Questions fréquentes
- Qu’est-ce que ce partenariat change pour une entreprise qui déploie de l’IoT en Europe ?
- L’objectif est de réduire la complexité multi-opérateurs en proposant une connectivité gérée de façon centralisée, avec un contrat unique et une API pour piloter les parcs. Pour des déploiements dans plusieurs pays, ça peut simplifier la mise en service, l’exploitation et la supervision, surtout quand les objets sont difficiles d’accès.
- Pourquoi l’eSIM est un point important dans l’IoT industriel ?
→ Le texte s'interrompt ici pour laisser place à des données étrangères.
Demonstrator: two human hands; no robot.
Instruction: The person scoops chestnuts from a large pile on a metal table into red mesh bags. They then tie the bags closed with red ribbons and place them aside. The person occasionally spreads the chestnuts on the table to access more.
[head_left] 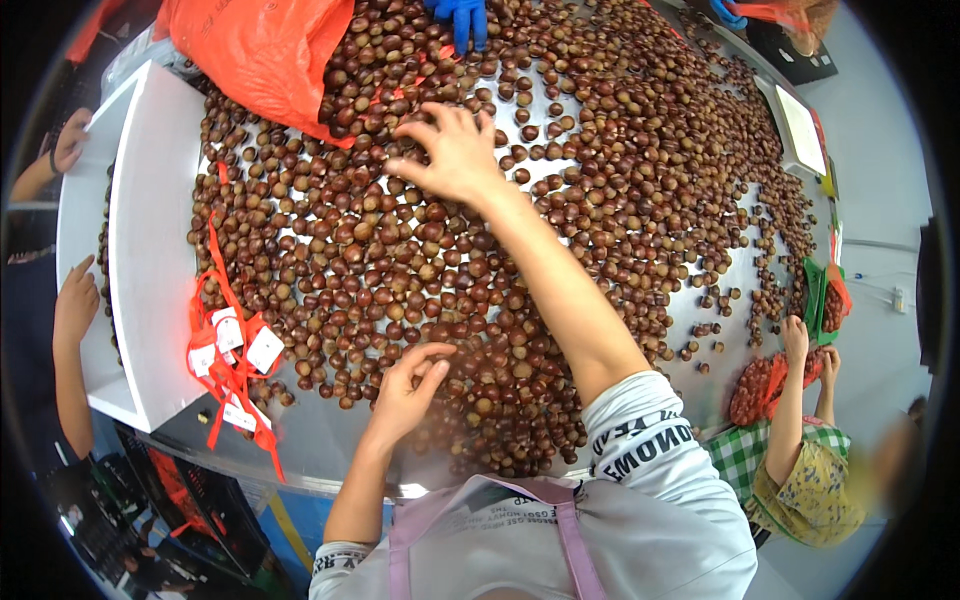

- Parce qu’elle facilite la gestion du cycle de vie sans intervention physique sur l’objet. Dans des cas comme les bornes de recharge ou des capteurs agricoles, éviter un déplacement pour remplacer une SIM peut réduire fortement les coûts d’exploitation et accélérer les ajustements de connectivité quand un parc grandit.
- Quels secteurs sont explicitement visés par Move & Connect et KORE ?
- Les communications autour du partenariat citent des secteurs critiques comme la recharge de véhicules électriques, le retail et le smart farming. Le fil conducteur, c’est le besoin de connectivité fiable et d’une exploitation simplifiée sur plusieurs territoires européens.
- La connectivité “seamless” veut dire zéro panne ?
- Non. Le terme décrit une expérience plus homogène et une gestion plus centralisée, mais les incidents existent toujours, couverture variable, contraintes locales, erreurs de configuration, problèmes côté device. L’intérêt se mesure plutôt à la rapidité de détection, au pilotage et au temps de rétablissement.